Automating Repetitive Tasks: A Beginner's Guide
Every hour your team spends on repetitive work is an hour not spent on high-value delivery. Here is how to start automating.
How much of your team's day is spent on work that could be done by a machine? The answer is probably more than you think.
A study by Asana found that workers spend 58% of their time on "work about work" — status updates, information searching, switching between tools, and other tasks that do not directly produce value. Much of this is repetitive and automatable.
Identifying Automation Candidates
Not everything should be automated. The best candidates share three characteristics:
- Repetitive: The task happens the same way, regularly
- Rule-based: It follows a clear if-then logic
- Low-judgment: It does not require human creativity or nuanced decision-making
Common automation candidates in client-service teams:
- Sending welcome emails to new clients
- Creating project spaces from templates
- Routing requests to the right team member
- Sending reminder notifications for overdue tasks
- Generating weekly status reports
- Acknowledging received requests
- Moving tasks through workflow stages based on triggers
Starting Small: Three Automations for Every Team
1. Auto-Acknowledge Client Requests
When a client submits a request, send an automatic confirmation: "We received your request. Here's your reference number. We'll respond within 24 hours."
This takes five minutes to set up and instantly improves client experience. No more wondering "Did they get my email?"
2. Overdue Task Notifications
Set up alerts when a task passes its due date without being completed. Notify the task owner and the project manager. This catches slipping tasks before they become emergencies.
3. Template-Based Project Setup
When you start a new project, do you create the same set of tasks every time? Templatize it. One click creates the project space, populates the task list, sets default deadlines, and assigns roles. What used to take an hour now takes 30 seconds.
The Automation Spectrum
Think of automation as a spectrum, not a binary:
Level 1: Templates — Pre-built structures that reduce manual creation. Project templates, email templates, brief templates.
Level 2: Triggers — Actions that happen automatically when conditions are met. "When a task moves to Review, notify the client." "When a request is submitted, create a task."
Level 3: Workflows — Multi-step automations that chain together. "When a project is marked complete, send a satisfaction survey, schedule a follow-up in 30 days, and archive the project workspace."
Level 4: Integrations — Connecting different tools so data flows automatically. "When a payment is received in Stripe, update the project status in your workspace and notify the team."
Start at Level 1 and work your way up. Each level builds on the one before it.
Common Mistakes
Over-Automating
Not everything should be automated. A personalized thank-you note to a client should come from a human. A nuanced decision about project priority needs human judgment. Automate the routine so your team has more time for the meaningful.
Set-and-Forget
Automations need maintenance. Workflows change, team members rotate, and client needs evolve. Review your automations quarterly to ensure they are still relevant and functioning correctly.
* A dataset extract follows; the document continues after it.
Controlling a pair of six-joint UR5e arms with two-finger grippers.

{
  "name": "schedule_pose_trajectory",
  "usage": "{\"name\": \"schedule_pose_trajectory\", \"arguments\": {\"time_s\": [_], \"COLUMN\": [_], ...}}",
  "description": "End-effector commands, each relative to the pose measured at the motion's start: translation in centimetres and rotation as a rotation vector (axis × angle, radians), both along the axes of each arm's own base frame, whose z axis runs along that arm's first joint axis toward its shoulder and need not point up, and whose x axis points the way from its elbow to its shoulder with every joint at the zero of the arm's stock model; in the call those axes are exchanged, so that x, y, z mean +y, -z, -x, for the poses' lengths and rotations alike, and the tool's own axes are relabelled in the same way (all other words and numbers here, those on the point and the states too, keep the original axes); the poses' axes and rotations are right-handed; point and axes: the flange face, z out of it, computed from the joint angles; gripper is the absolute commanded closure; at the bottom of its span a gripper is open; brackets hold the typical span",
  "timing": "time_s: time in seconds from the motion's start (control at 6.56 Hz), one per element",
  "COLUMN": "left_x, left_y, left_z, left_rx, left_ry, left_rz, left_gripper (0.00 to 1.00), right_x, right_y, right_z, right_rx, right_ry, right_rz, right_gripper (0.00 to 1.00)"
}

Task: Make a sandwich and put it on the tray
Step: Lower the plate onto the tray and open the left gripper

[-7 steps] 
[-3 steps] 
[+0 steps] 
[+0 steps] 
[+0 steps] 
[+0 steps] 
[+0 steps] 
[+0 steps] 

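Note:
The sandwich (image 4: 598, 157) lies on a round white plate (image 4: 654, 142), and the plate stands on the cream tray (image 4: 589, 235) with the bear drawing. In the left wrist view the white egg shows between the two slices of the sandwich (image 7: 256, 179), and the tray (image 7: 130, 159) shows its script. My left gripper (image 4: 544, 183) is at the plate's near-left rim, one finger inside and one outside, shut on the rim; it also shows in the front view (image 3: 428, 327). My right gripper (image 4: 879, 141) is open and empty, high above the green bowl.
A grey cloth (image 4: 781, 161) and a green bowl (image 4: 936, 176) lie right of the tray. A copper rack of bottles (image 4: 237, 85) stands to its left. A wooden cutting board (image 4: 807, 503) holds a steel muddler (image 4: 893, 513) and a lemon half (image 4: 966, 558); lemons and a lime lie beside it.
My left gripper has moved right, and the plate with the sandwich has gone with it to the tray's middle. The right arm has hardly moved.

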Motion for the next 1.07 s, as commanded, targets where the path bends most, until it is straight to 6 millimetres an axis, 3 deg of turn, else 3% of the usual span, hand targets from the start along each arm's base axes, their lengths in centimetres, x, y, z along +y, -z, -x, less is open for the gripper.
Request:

Automating Broken Processes
Automating a bad process just makes it bad faster. Fix the process first, then automate it.
The ROI of Automation
Even modest automation delivers significant returns:
- A 5-minute automation that runs 10 times per week saves 4.3 hours per month
- A 30-second template that replaces a 15-minute setup, used 20 times per month, saves 4.8 hours per month
- Automated notifications that prevent one missed deadline per month can save hours of emergency rework
The math is clear. The question is not whether to automate, but what to automate first. Start with the task that annoys your team the most. That is usually the right answer.